PROBLEM> Would you copy out each line of the records below that includes the word "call"?
________
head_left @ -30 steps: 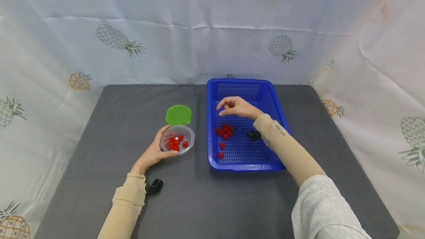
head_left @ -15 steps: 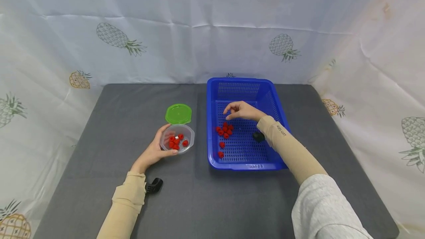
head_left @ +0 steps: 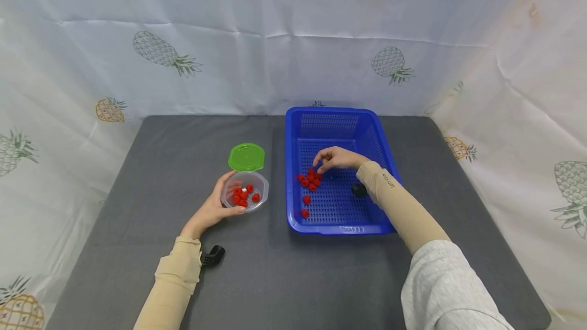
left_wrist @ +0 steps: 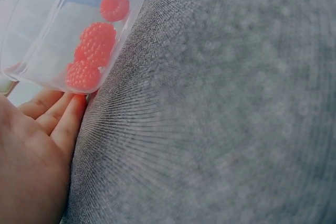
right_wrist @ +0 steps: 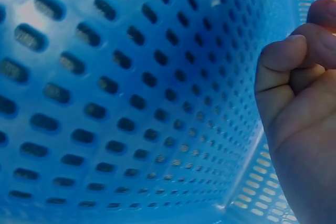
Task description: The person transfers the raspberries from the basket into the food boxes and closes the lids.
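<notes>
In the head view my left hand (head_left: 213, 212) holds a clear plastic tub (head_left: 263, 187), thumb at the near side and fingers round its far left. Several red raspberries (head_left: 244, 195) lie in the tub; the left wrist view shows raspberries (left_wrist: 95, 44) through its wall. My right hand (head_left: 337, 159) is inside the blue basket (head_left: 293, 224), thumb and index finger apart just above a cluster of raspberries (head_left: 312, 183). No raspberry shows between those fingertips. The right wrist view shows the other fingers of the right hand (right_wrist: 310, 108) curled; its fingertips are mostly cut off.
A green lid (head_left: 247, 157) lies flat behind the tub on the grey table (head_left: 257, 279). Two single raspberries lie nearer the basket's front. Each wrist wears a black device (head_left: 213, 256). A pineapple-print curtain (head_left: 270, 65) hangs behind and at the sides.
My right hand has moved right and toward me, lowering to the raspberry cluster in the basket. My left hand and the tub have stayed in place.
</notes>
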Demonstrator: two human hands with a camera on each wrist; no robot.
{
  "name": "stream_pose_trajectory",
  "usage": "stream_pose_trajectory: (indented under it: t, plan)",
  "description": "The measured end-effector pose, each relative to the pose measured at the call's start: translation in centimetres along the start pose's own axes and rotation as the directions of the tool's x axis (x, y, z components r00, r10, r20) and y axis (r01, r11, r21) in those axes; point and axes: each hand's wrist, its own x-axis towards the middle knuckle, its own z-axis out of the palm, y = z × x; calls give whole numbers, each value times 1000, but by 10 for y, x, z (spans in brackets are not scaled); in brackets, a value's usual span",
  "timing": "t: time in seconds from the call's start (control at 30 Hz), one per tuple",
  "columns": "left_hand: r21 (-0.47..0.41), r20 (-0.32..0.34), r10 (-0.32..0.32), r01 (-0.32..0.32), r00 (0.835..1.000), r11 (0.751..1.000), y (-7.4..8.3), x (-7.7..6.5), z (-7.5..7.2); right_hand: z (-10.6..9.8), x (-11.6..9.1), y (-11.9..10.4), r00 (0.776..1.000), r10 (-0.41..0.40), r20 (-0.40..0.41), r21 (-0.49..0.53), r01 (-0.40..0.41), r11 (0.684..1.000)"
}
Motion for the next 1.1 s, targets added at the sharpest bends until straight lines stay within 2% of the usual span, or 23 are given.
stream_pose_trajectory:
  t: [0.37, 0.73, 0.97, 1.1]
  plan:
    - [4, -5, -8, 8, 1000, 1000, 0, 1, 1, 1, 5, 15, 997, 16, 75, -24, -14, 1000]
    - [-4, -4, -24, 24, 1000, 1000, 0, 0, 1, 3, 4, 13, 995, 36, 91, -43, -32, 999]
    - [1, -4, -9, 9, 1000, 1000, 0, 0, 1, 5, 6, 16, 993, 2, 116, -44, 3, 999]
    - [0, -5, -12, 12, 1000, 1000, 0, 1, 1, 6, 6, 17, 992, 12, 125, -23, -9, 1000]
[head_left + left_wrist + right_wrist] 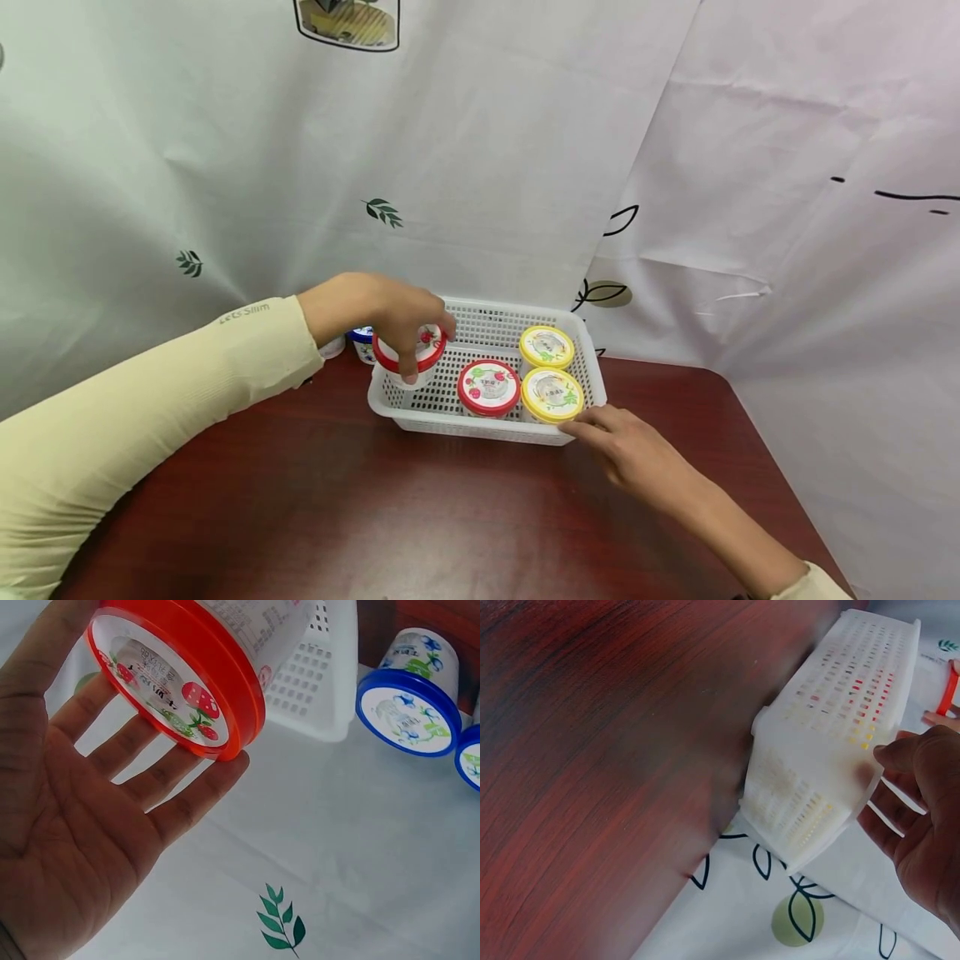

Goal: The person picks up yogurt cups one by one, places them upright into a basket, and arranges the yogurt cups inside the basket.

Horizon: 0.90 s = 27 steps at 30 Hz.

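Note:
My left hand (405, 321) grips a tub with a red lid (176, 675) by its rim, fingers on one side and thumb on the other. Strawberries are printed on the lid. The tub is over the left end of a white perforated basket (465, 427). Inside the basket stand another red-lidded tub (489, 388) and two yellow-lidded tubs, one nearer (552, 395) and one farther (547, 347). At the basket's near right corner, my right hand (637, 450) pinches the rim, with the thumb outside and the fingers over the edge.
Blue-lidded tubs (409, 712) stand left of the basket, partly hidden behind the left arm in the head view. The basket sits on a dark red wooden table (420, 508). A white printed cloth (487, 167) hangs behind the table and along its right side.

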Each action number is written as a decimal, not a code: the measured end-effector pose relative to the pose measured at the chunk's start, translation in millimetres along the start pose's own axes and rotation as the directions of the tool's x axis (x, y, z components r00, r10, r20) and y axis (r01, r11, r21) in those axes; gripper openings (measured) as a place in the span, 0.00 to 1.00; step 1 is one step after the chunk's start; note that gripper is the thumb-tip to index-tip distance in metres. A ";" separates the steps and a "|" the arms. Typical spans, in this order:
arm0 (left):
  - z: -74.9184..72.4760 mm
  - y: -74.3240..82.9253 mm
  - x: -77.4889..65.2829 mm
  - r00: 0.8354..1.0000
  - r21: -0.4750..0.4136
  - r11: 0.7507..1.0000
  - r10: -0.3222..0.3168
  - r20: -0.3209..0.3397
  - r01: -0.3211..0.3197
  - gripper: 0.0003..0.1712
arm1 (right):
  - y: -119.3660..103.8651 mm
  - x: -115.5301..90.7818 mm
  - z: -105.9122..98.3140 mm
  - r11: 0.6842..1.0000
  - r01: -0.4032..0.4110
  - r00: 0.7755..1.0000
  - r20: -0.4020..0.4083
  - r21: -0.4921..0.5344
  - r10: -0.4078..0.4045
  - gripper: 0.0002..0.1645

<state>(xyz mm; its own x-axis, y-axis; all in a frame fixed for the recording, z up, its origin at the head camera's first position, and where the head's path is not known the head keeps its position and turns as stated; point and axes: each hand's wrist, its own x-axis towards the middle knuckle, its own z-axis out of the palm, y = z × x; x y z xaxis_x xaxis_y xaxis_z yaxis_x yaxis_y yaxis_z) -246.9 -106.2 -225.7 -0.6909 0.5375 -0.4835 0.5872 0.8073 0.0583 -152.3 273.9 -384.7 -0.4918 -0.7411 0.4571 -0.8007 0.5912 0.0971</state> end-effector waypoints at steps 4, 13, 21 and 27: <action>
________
RESULT FOR THIS EXERCISE>
  "description": "The measured end-effector pose, each relative to the pose measured at the call's start: translation in centimetres along the start pose's own axes and rotation as the directions of the tool's x axis (x, y, z components r00, r10, r20) and y axis (r01, r11, r21) in those axes; point and axes: each hand's wrist, its own x-axis towards the middle knuckle, its own z-axis out of the palm, y = z × x; calls give whole numbers, each value times 1000, but by 10 for y, x, z (spans in brackets are not scaled); in brackets, a value's usual span",
  "timing": "t: time in seconds from the call's start (control at 30 Hz), one per tuple",

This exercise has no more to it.